7 Test Automation Requirements for Higher Software Quality

Most engineers have heard of Murphy’s law, which simply states, “Anything that can go wrong, will go wrong.” Based on years of engineering, we’ve learned Murphy was absolutely right, especially when it comes to software. Undoubtedly, your own personal trials provide all the evidence needed to prove it.

Recognizing this reality, it is essential to instill a philosophy and culture within the organization that elevates software quality to priority number one. Above all else, when it comes to product quality, everyone must strive for the best and not merely settle for “good enough.”

The culture starts with resource allocation. A healthy ratio for software developers and quality assurance engineers sets the tone that all products going out are to be the best possible quality. Companies that truly emphasize quality show an overwhelmingly positive correlation via market success.

A goal toward superior quality must be translated in concrete plans and actions. The reality is that there are never enough resources to perform enough tests. Therefore, the key is the efficiency of the QA process.

One straightforward way to increase product reliability is to simply increase the test mileage on all supported features by expanding the test effort to be an around-the-clock effort. This is where test automation comes in.

Test automation is not a new concept. From open source web applications that are available all over the Internet to all the popular large-scale software development principles such as agile and DevOps, automated testing is usually taken into consideration as a vital step of the development process.

Yet automated testing does not automatically improve development efficiency. As Rod Michael, director of global market access strategy and channels at Rockwell Automation, famously said, “If you automate a mess, you get an automated mess.” A meaningful—and therefore effective—automated test system is created using intelligent design. It is not something that just happens.

For unit testing, there are many testing frameworks developers use to ensure that their code does not break. JUnit in Java and Karma in JavaScript are some examples that most organized development teams should already be using. As for larger-scale integration tests, scripts are usually created to simplify tasks that would be too tedious to perform manually. However, creating these automated tests is often time-consuming and not cost-effective, especially if the environment requires many components and environmental configurations to be observed and coordinated.

Automated regression testing, which largely relies on the user interface, is very effective, and many QA professionals are achieving excellent results with programmatic approaches such as APIs and service virtualization testing. Regardless of which technical approach you take, it is valuable to understand the underlying principles of effective automated testing, beginning with the test architecture.

A more systematic and comprehensive architecture is desirable, bringing us back to the “engineering” part of “software engineering.” It calls for the design of a robust and efficient test automation architecture that can effectively facilitate the QA effort in enterprise software.

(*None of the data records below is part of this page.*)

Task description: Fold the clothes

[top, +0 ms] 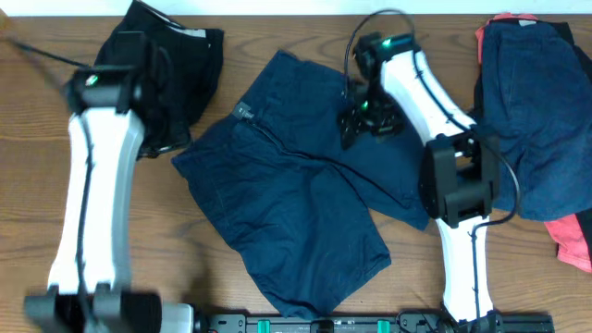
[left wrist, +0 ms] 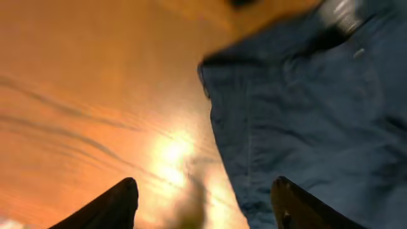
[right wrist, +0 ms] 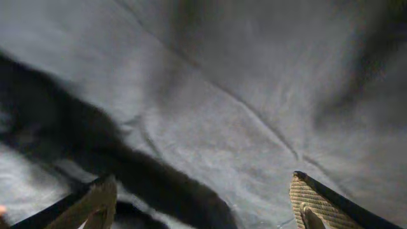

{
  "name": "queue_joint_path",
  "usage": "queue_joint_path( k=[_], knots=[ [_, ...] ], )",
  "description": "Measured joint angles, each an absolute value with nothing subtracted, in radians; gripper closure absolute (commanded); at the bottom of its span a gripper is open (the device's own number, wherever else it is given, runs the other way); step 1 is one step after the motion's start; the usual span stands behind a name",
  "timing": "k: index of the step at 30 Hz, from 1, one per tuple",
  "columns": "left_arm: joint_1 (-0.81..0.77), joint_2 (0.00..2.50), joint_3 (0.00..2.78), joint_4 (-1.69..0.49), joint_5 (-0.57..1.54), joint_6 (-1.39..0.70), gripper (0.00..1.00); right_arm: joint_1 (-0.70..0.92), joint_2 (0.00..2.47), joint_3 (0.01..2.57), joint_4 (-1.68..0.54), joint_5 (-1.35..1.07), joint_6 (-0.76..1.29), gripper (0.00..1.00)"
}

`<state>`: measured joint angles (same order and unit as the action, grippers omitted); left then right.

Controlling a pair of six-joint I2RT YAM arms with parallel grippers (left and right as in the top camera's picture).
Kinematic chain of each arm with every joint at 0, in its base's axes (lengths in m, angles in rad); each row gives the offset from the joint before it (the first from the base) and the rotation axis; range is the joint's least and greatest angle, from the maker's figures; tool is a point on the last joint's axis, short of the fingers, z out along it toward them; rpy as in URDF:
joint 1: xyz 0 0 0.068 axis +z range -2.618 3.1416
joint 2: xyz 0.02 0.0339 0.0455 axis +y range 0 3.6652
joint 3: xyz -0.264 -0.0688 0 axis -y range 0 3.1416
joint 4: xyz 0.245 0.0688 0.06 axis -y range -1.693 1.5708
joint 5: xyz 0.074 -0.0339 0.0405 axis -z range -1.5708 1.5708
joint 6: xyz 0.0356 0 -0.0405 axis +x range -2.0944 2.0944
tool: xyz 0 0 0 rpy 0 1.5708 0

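Observation:
A pair of dark navy shorts [top: 287,185] lies spread across the middle of the table, waistband toward the far left. My left gripper [left wrist: 205,184] is open over bare wood, just off the left edge of the navy shorts [left wrist: 305,114], with nothing between its fingers. In the overhead view the left gripper [top: 165,141] sits beside a black garment [top: 176,55] at the far left. My right gripper [top: 356,125] hovers low over the upper right part of the shorts. The right gripper [right wrist: 203,178] is open, its fingers wide apart above the navy fabric [right wrist: 241,95].
A pile of clothes lies at the far right: more navy shorts [top: 536,111] on top of a coral-pink piece [top: 573,236]. The wooden table [top: 37,166] shows at the left and along the front. The arm bases stand at the front edge.

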<state>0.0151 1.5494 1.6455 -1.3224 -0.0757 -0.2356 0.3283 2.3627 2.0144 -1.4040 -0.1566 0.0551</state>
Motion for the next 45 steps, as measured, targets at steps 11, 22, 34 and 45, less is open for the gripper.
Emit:
queue_joint_path(
  k=[11, 22, 34, 45],
  knots=[
    [0.015, 1.415, 1.646, -1.255, -0.086, -0.236, 0.21, 0.337, 2.275, 1.737, -1.070, -0.068, 0.217, 0.04],
    [0.015, 1.420, 1.646, -1.238, -0.086, -0.236, 0.21, 0.229, 2.264, 1.614, -0.399, -0.076, 0.094, 0.01],
    [0.015, 1.452, 1.646, -1.229, -0.086, -0.235, 0.21, 0.181, 2.366, 1.582, 0.075, -0.122, 0.057, 0.01],
    [0.015, 1.634, 1.645, -1.222, -0.081, -0.061, 0.21, 0.172, 2.340, 1.993, -0.756, -0.304, 0.068, 0.01]
  ],
)
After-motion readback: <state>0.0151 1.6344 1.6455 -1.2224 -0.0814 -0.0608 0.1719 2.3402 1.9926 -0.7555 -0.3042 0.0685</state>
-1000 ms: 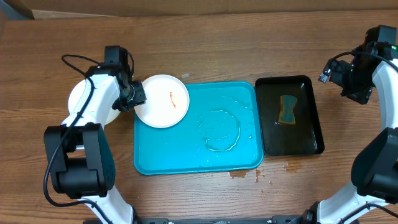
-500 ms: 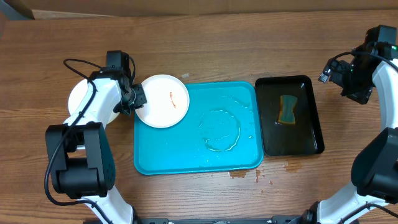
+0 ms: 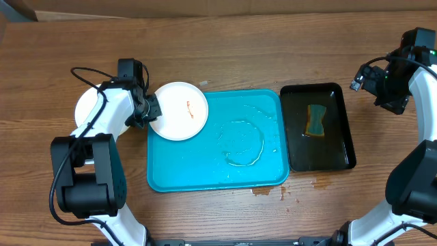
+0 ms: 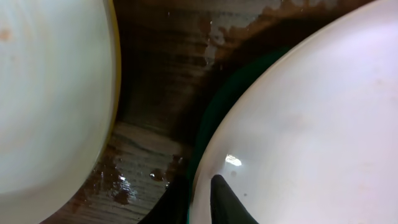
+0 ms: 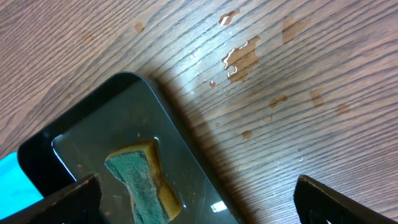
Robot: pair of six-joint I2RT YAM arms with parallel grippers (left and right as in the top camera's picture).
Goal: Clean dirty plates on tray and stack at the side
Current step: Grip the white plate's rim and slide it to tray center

With that in mind, there are a few necessities essential to any automation platform. In order to best maximize a software product’s reliability, consider these seven test automation requirements.

Centralization: Automation effort has to be coordinated, not only among QA engineers and developers, but also among facilities that span the globe. Test scheduling, executing, and reporting can be coordinated in a central place and managed in a multi-user environment.

Customization: Having a test case platform that allows testing to be customized at runtime via the web-based GUI allows generic test cases to be developed, as opposed to machine-specific scripts. Remember the mantra “Develop once, use everywhere.”

Multi-Component and Cross-Platform: The “develop once, use everywhere” principle applies not only to different tests, but also to different platforms and components within a test. This implies an agent-system that can be installed on different OS platforms.

Cost-Effectiveness: The fundamental motivation is that the effort spent on design, developing, and implementing the infrastructure will be substantially less than what is spent on performing manual tests.

Process Development: Normalize writing test scripts to encapsulate most non-test-related logic within the framework, such as the logic to report the status and progress of the tests. This allows QA engineers to quickly put together new test cases that focus only on the test logic. Reusable test scripts allow new test cases to be created more efficiently.

Test Result Reporting and Analysis: Uniform reporting allows test results to be quickly and accurately analyzed.

Test Progress and Result Monitoring: A user-friendly, web-based GUI allows for setting up test plans and managing and customizing test cases. This makes the operation workflow more efficient, as developers and QA engineers can each focus on their own tasks.

In almost any software development operation, but especially for large-scale enterprise software, having access to a next-generation platform for testing automation built with an architecture following this blueprint will help achieve higher engineering effectiveness.

Not only can the testing effort be extended around the clock, providing valuable test mileage during its stages of development, but with the help of the platform’s advanced management and reporting capabilities, testing also can facilitate the management aspect of QA operations within the organization.

Such a platform can be a vital component in helping you push software quality to a whole new level.